Yann LeCun and Clement Farabet
NeuFlow: A Runtime Reconfigurable Dataflow Processor for Vision
Hardware Accelerated Learning
Montebajo: Theater
December 16, 9:45AM
We present a scalable hardware architecture to implement general-purpose systems based on convolutional networks. We will first review some of the latest advances in convolutional networks, their applications and the theory behind them, then present our dataflow processor, a highly-optimized architecture for large vector transforms, which represent 99% of the computations in convolutional networks. It was designed with the goal of providing a high-throughput engine for highly-redundant operations, while consuming little power and remaining completely runtime reprogrammable. We present performance comparisons between software versions of our system executing on CPU and GPU machines, and show that our FPGA implementation can outperform these standard computing platforms.
Bio
Yann LeCun is Silver Professor of Computer Science and Neural Science at the Courant Institute of Mathematical Sciences and the Center for Neural Science of New York University. He received the Electrical Engineer Diploma from Ecole Supérieure d'Ingénieurs en Electrotechnique et Electronique (ESIEE), Paris in 1983, and a PhD in Computer Science from Université Pierre et Marie Curie (Paris) in 1987. After a postdoc with Geoffrey Hinton at the University of Toronto, he joined AT&T Bell Laboratories in Holmdel, NJ, in 1988, and became head of the Image Processing Research Department at AT&T Labs-Research in 1996. He joined NYU as a professor in 2003, after a brief period as Fellow at the NEC Research Institute in Princeton.

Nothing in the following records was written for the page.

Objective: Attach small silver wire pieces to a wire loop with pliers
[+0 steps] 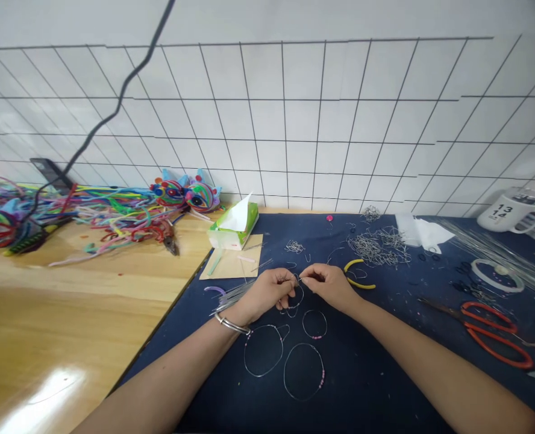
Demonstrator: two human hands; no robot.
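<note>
My left hand (274, 292) and my right hand (326, 282) meet over the dark blue cloth, with fingertips pinched. Between them is a thin wire ring (302, 296), its lower part hanging under the fingers. The exact grip point is too small to make out. Below lie several finished-looking wire rings: a small one with pink beads (315, 337), a larger one (323, 378) with beads on its right side, and another (262, 375) at the left. Just right of my right hand are yellow-handled pliers (362, 285), partly hidden by it.
A pile of bent wire hooks (379, 246) lies beyond my right hand. Red-handled scissors (497, 346), a white tape roll (497, 288) and a mug (502, 212) stand or lie rightward. A tissue box (235, 226) is at the back, with colourful pipe cleaners (118, 214) farther left.
</note>
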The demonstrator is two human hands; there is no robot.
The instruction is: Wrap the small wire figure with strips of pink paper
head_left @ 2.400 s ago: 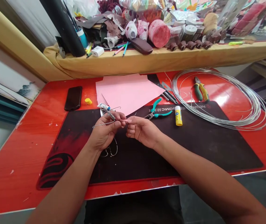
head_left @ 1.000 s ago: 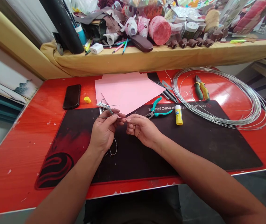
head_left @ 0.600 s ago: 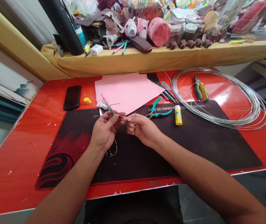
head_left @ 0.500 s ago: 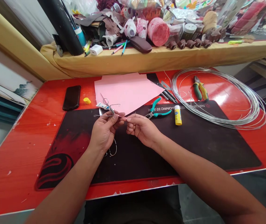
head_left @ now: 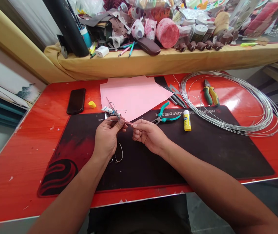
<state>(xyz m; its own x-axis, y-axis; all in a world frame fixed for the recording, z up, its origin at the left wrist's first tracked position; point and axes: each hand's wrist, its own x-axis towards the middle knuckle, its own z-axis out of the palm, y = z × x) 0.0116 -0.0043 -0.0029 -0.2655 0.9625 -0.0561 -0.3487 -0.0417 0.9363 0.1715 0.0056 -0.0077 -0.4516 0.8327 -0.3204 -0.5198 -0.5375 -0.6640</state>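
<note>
My left hand (head_left: 108, 138) pinches a small bent wire piece (head_left: 114, 113) with a coiled section, held above the black desk mat (head_left: 202, 152). My right hand (head_left: 148, 135) is closed in a pinch on the same wire's straight end, close to the left fingertips. A thin pink strip shows between the two hands. Bent wire loops (head_left: 118, 157) lie on the mat under my left wrist. Teal pliers (head_left: 164, 115) and a yellow glue stick (head_left: 186, 120) rest just beyond my right hand.
Pink paper sheets (head_left: 134, 94) lie at the back of the red table (head_left: 19, 152). A black phone (head_left: 76, 101) and yellow cap (head_left: 92, 104) are at left. A large wire coil (head_left: 231, 100), green-yellow pliers (head_left: 210, 92) and scissors (head_left: 175, 96) are at right. A cluttered shelf (head_left: 168, 58) runs behind.
The wire piece has been turned in my fingers, its coiled end now pointing further up and away. Both hands stay in nearly the same place over the mat.
</note>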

His current interests include machine learning, computer perception and vision, mobile robotics, and computational neuroscience. He has published over 140 technical papers and book chapters on these topics as well as on neural networks, handwriting recognition, image processing and compression, and VLSI design. His handwriting recognition technology is used by several banks around the world to read checks. His image compression technology, called DjVu, is used by hundreds of web sites and publishers and millions of users to access scanned documents on the Web, and his image recognition methods are used in deployed systems by companies such as Google, Microsoft, NEC, France Telecom and several startup companies for document recognition, human-computer interaction, image indexing, and video analytics. He has been on the editorial board of IJCV, IEEE PAMI, IEEE Trans on Neural Networks, was program chair of CVPR'06, and is chair of the annual Learning Workshop. He is on the science advisory board of Institute for Pure and Applied Mathematics, and is the co-founder of MuseAmi, a music technology company.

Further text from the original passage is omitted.